We gaan vroeg uit de veren en tanken eerst nog diesel, voordat we weer op de motor onze weg vervolgen. De vaartocht gaat verder over het Noord-Oostzee kanaal naar de sluizen bij Holtenau. We tuffen rustig voort en worden ingehaald door de vele grote zeeschepen, die net als wij gebruik maken van het kanaal. Tim spot onderweg nog een hertje, dat rustig langs de oever staat te grazen.
Als we in Holtenau aankomen blijken de kleine sluizen al heel lang buiten gebruik te zijn. We moeten door een van de twee grote sluizen, waar ook de zeeschepen schutten. We hebben geluk, al na een minuut of 40 wordt de zuidelijke sluis speciaal voor alle wachtende jachten geopend. Wat een verschil met de puinhoop die we in de Lorentzsluis meemaakten. Op een enkeling na varen alle jachten keurig op een rijtje links en rechts de sluis in.
Twee oudere mensen vragen of ze bij ons langszij mogen. Johan knoopt een gesprek aan en het blijkt dat zij al 12 keer naar Zweden zijn geweest. Dat levert een aantal goede tips op. Ook interessant (en naar onze mening nogal bizar) is dat één van de twee grote sluizen bij Holtenau volgende week ook dicht gaat voor renovatie. Onze buren denken dat de wachttijden voor jachten kan oplopen tot minstens een dag. Aan de kanaalzijde is hier echter een steigertje waar hooguit een stuk of 15 jachten kunnen liggen. Nogal onbegrijpelijk is dat in Brunsbüttel aan de andere kant van het kanaal ook een van de grote sluizen dicht gaat, maar om de capaciteit op peil te houden eerst een nieuwe grote sluis wordt gebouwd. Wat er in Brunsbüttel in gaat moet er in Holtenau weer uit. We zijn benieuwd hoe dit er in het hoogseizoen aan toe zal gaan, nog afgezien van de zeeschepen die van deze zeer druk bevaren waterweg gebruik maken.

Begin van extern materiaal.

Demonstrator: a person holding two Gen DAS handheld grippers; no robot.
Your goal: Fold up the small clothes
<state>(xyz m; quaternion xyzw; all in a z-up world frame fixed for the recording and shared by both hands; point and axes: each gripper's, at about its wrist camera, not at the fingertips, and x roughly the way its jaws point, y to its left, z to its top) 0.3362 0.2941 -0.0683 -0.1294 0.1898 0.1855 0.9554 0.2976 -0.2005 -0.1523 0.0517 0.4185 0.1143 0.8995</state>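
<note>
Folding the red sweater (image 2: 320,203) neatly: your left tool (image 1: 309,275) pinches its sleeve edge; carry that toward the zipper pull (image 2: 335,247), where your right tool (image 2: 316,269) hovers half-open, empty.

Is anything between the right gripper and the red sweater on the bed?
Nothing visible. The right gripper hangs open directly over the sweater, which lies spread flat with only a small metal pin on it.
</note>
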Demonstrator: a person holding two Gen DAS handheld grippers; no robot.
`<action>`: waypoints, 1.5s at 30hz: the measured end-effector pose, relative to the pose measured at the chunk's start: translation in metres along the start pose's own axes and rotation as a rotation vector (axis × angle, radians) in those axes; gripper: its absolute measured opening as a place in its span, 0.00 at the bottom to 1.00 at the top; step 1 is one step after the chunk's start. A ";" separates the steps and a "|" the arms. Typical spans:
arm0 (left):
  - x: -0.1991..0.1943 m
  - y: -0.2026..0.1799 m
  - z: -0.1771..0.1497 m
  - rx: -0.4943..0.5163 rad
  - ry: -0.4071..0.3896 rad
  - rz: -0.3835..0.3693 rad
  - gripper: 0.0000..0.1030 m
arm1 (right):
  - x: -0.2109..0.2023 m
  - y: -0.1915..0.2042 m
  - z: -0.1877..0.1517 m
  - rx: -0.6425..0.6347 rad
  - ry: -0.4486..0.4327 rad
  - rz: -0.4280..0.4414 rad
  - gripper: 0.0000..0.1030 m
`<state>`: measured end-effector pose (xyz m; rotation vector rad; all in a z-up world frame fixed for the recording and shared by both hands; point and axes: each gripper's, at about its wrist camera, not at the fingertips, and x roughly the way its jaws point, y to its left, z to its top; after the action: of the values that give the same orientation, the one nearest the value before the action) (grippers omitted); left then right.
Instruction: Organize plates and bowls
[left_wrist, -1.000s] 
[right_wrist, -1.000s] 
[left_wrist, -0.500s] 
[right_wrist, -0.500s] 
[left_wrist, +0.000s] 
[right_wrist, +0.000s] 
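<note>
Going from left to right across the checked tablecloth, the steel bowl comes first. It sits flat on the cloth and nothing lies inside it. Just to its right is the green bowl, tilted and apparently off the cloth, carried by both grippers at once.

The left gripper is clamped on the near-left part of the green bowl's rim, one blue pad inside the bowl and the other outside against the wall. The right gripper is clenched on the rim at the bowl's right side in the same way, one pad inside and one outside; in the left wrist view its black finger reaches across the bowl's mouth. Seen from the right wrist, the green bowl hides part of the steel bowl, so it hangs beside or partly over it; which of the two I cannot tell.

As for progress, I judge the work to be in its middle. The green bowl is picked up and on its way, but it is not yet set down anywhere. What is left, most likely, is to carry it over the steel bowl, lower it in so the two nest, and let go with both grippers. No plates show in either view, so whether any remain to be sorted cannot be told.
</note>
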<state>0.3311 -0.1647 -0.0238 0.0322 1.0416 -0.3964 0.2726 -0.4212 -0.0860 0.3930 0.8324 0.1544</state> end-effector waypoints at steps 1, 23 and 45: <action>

We varen de sluis uit en schuin aan de overkant, op een mijl of drie, ligt de badplaats Laboe, met maar liefst drie havens om uit te kiezen. In de middelste vinden we na enig rondvaren een plekje dat passend is voor Beluga.
We eten aan boord een prima maaltje met onze nieuw ontdekte “brat kartoffelen” uit de Duitse supermarkt. Johan kookt, Joke wast af en Tim droogt af. Tim schroeft de dop van een deksel omdat er vuil onder zit. Als hij het vast schroeft zet hij te veel kracht en met een fikse knal valt de dop uit elkaar in drie stukken.
Later blijkt dat Joke de toiletkranen open heeft laten staan, waardoor er een kleine overstroming heeft plaatsgevonden. Daardoor kan ze na de afwas meteen aan de slag om de voorste bilg leeg te pompen en schoon te maken, gelukkig met behulp van de mannen.
Grijnzend constateert Johan dat de stand in onze stommiteiten-wedstrijd nu Johan-Tim-Joke 1-1-1 is.